Piecewise linear function

Last updated August 25, 2024

In mathematics, a piecewise linear or segmented function is a real-valued function of a real variable, whose graph is composed of straight-line segments.^[1]

Definition

A piecewise linear function is a function defined on a (possibly unbounded) interval of real numbers, such that there is a collection of intervals on each of which the function is an affine function. (Thus "piecewise linear" is actually defined to mean "piecewise affine".) If the domain of the function is compact, there needs to be a finite collection of such intervals; if the domain is not compact, it may either be required to be finite or to be locally finite in the reals.

Examples

The function defined by

f(x)={\begin{cases}-x-3&{\text{if }}x\leq -3\\x+3&{\text{if }}-3<x<0\\-2x+3&{\text{if }}0\leq x<3\\0.5x-4.5&{\text{if }}x\geq 3\end{cases}}

is piecewise linear with four pieces. The graph of this function is shown to the right. Since the graph of an affine(*) function is a line, the graph of a piecewise linear function consists of line segments and rays. The x values (in the above example −3, 0, and 3) where the slope changes are typically called breakpoints, changepoints, threshold values or knots. As in many applications, this function is also continuous. The graph of a continuous piecewise linear function on a compact interval is a polygonal chain.

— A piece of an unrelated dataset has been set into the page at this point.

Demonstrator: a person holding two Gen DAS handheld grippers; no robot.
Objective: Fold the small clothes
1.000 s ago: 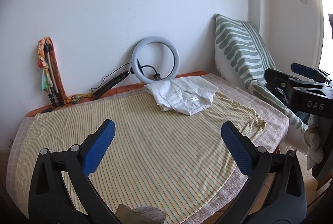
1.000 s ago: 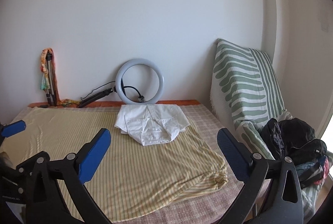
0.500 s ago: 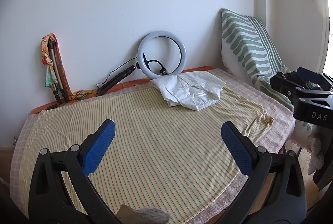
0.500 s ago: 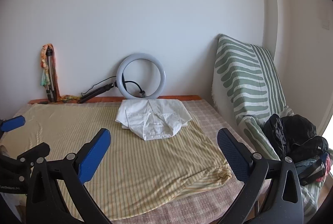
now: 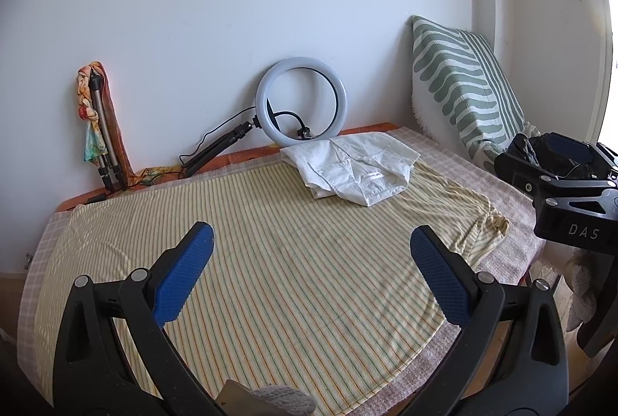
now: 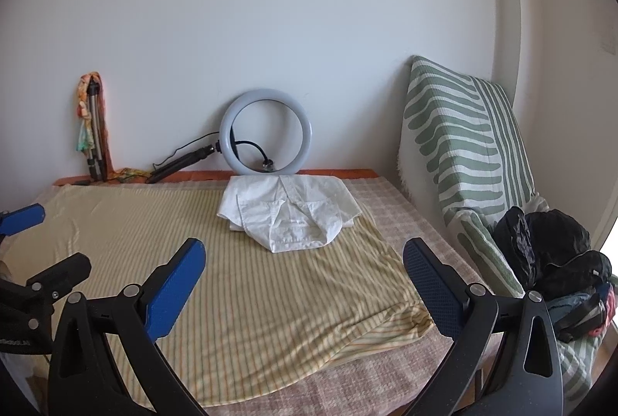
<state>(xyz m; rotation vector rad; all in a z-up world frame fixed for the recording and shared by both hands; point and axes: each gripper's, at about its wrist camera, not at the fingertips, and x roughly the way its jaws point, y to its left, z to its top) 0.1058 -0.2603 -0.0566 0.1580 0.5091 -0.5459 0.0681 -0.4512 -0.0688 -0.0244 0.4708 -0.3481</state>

(*) A linear function satisfies by definition $f(\lambda x)=\lambda f(x)$ and therefore in particular $f(0)=0$ ; functions whose graph is a straight line are affine rather than linear.

There are other examples of piecewise linear functions:

Absolute value ^[2]
Sawtooth function
Floor function
Step function, a function composed of constant sub-functions, so also called a piecewise constant function
Triangular function

Fitting to a curve

An approximation to a known curve can be found by sampling the curve and interpolating linearly between the points. An algorithm for computing the most significant points subject to a given error tolerance has been published.^[3]

Fitting to data

If partitions, and then breakpoints, are already known, linear regression can be performed independently on these partitions. However, continuity is not preserved in that case, and also there is no unique reference model underlying the observed data. A stable algorithm with this case has been derived.^[4]

If partitions are not known, the residual sum of squares can be used to choose optimal separation points.^[5] However efficient computation and joint estimation of all model parameters (including the breakpoints) may be obtained by an iterative procedure^[6] currently implemented in the package segmented^[7] for the R language.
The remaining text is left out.